This post is part of a series on visiting the USA’s great UNESCO World Heritage Sites. Other World Heritage Sites nearby include Mesa Verde (Colorado), Carlsbad Caverns (New Mexico), and Taos Pueblo (New Mexico).
How to Get to Chaco Culture National Historical Park
To say that Chaco is remote is like saying that the Grand Canyon is deep. Chaco Culture National Historical Park has always been remote, isolated, and a little off the radar.
Created in 1907, the park didn’t even have a superintendent until 1923. Located in northwestern New Mexico, about 2 ½ hours from Albuquerque, the park can only be accessed by driving on rough dirt roads. There are no commercial services – food, fuel, or lodging – within the park. The closest services are 1½ hour away.
To get there, use a map. GPS is not reliable in this terrain and has been known to lead travelers off onto side roads that are impassable for passenger cars and RVs. Seriously. Access to the park is going to be your first adventure.
The best route – with the least amount of dirt road travel – is from the north, turning off US 550 at CR 7900, approximately three miles southeast of Nageezi and 50 miles (80 km) west of Cuba. The route is signed from US 550 to the park boundary, a distance of 21 miles (34 km).

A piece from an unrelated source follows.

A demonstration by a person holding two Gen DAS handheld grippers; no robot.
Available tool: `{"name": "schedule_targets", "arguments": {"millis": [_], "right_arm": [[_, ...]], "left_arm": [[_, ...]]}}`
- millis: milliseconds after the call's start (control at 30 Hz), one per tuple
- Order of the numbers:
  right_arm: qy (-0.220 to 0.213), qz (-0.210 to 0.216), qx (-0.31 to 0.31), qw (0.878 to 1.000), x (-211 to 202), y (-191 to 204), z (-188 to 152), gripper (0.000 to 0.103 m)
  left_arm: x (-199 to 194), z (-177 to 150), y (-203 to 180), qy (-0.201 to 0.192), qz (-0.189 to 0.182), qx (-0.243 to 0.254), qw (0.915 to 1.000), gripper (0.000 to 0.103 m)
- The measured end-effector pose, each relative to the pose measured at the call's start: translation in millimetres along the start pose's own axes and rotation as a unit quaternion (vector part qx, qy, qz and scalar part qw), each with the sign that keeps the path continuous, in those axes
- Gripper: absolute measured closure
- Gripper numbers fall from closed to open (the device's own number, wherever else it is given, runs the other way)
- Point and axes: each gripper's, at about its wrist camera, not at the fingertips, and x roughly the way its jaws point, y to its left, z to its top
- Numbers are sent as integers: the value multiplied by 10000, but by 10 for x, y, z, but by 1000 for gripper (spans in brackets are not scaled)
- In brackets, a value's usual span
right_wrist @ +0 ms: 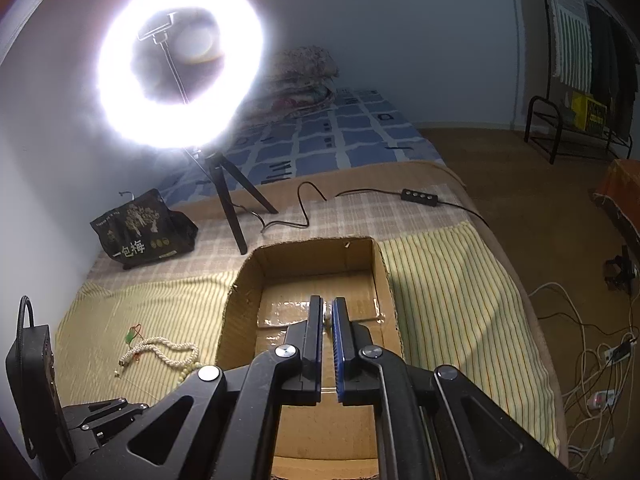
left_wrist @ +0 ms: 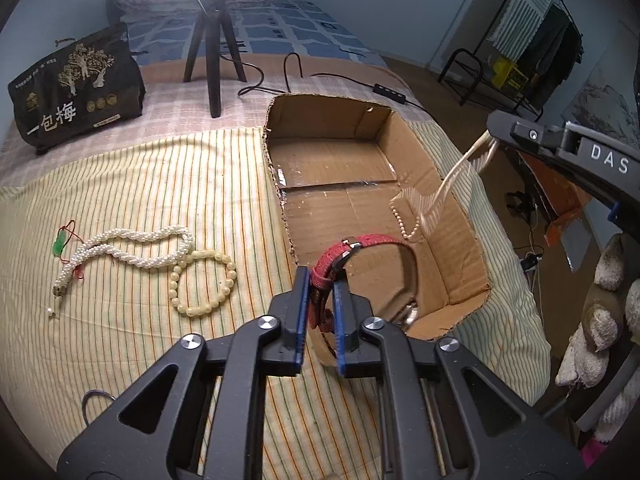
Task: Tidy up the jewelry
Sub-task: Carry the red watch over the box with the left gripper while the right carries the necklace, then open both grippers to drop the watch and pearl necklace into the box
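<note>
We are clamping the red watch [left_wrist: 352,252] by its strap in our left gripper [left_wrist: 322,312], holding it just over the near-left edge of the cardboard box [left_wrist: 452,240]. Our right gripper [right_wrist: 328,320] is pinching a thin pearl strand [left_wrist: 408,224], dangling it down inside the box. Left of the box, the thick pearl necklace [left_wrist: 132,248] and the bead bracelet [left_wrist: 204,280] are lying on the striped cloth [left_wrist: 160,184], nearer our left hand.
</note>
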Motion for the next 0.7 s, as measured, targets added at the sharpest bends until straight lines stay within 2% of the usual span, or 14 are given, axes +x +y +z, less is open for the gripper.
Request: {"name": "schedule_targets", "arguments": {"millis": [33, 67, 100, 133, 167, 200, 300, 400, 700], "right_arm": [[34, -14, 10, 10000, 14, -9, -6, 80], [43, -32, 17, 10000, 21, -14, -15, 63], [34, -91, 25, 10000, 23, -18, -24, 48], [34, -154, 31, 9999, 24, -14, -33, 39], [41, -222, 38, 9997, 29, -14, -39, 25], [20, -273, 46, 9996, 21, -13, -45, 16], [-11, -356, 80, 9993, 19, -32, -48, 10], [23, -415, 132, 9990, 32, -56, -54, 2], [49, -440, 161, 9989, 24, -62, -75, 2]], "left_arm": [[8, 2, 2, 8, -20, 2, 10000, 80], [11, 4, 2, 5, -65, 10, 10000, 75], [10, 6, 1, -3, -65, 12, 10000, 65], [-2, 9, 1, -34, -44, 13, 10000, 62], [-17, 9, 2, -75, -20, 30, 10000, 62], [-22, 12, -1, -79, -4, 52, 10000, 61], [-25, 10, 18, -68, 38, 61, 10000, 56], [-29, 1, 44, -52, 77, 45, 9999, 56], [-69, -9, 135, -50, 156, 14, 9999, 56]]}}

Roads conditions vary greatly. It can be slick and muddy during rainy periods or bumpy and full of potholes during dry times. If the weather is or has been sketchy, call for current road conditions before venturing into the park (505-786-7014).
What Makes Chaco Culture National Historical Park Unique?
If access is that difficult, why would anyone want to go? First of all, Chaco Culture is not a single entity. Chaco has the largest, best-preserved, and most complex prehistoric architectural structures in North America. It was a center for ceremonies, the turquoise trade, and political activity for the prehistoric Four Corners area and includes an ancient urban ceremonial center that is unlike anything constructed before or since.
Secondly, visitors have the opportunity to wander through reconstructed and unexcavated great houses – built from the mid-9th to early 13th centuries by the Ancestral Puebloan people, formerly known as Anasazi.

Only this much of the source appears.